- **Dataset content**:
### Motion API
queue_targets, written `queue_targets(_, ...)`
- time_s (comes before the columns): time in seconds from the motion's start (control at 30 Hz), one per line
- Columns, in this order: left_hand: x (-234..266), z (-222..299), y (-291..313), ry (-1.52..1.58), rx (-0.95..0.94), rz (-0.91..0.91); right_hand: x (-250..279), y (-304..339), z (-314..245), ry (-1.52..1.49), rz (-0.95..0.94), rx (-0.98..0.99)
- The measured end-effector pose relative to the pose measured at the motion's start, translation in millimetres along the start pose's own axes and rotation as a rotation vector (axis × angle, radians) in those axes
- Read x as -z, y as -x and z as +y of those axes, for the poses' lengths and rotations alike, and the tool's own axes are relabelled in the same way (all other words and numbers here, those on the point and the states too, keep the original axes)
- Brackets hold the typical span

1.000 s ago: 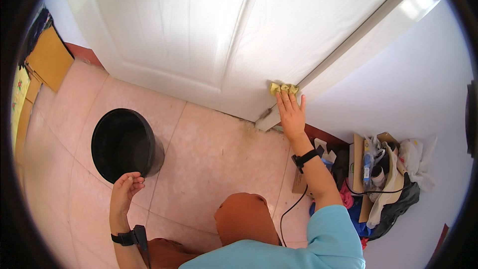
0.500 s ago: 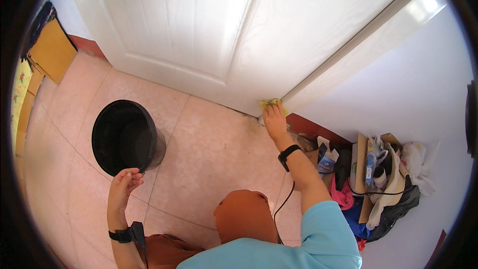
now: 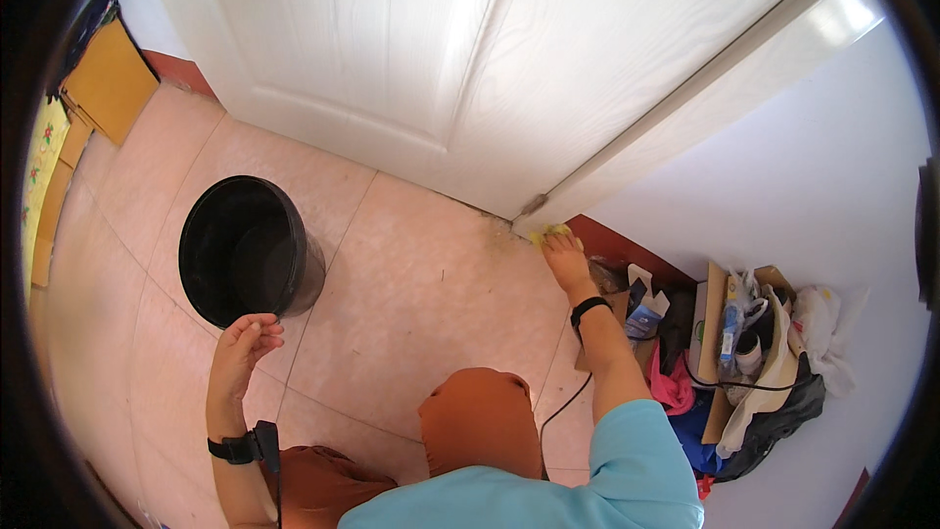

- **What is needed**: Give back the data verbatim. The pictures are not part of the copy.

- **Answer box**:
### Motion API
queue_targets, written `queue_targets(_, ...)`
- time_s (comes before the columns): time in seconds from the motion's start (control at 30 Hz), one per line
- Columns, in this order: left_hand: x (-234..266), z (-222..299), y (-291..313), ry (-1.52..1.58), rx (-0.95..0.94), rz (-0.91..0.91); right_hand: x (-250..279), y (-304..339), z (-314..245), ry (-1.52..1.49), rz (-0.95..0.94), rx (-0.98..0.99)
- The measured end-effector pose relative to the pose measured at the motion's start, translation in millimetres along the start pose's own axes and rotation as a rotation vector (axis × angle, radians) in those axes
- Read x as -z, y as -x and z as +y of those axes, for the poses' lengths and rotations alike, and the tool's own axes are relabelled in the same way (all other words and numbers here, those on the point and the states too, keep the original axes)
- Brackets hold the typical span

1.000 s ago: 
0.500 s ago: 
now: 

There is no more to this output.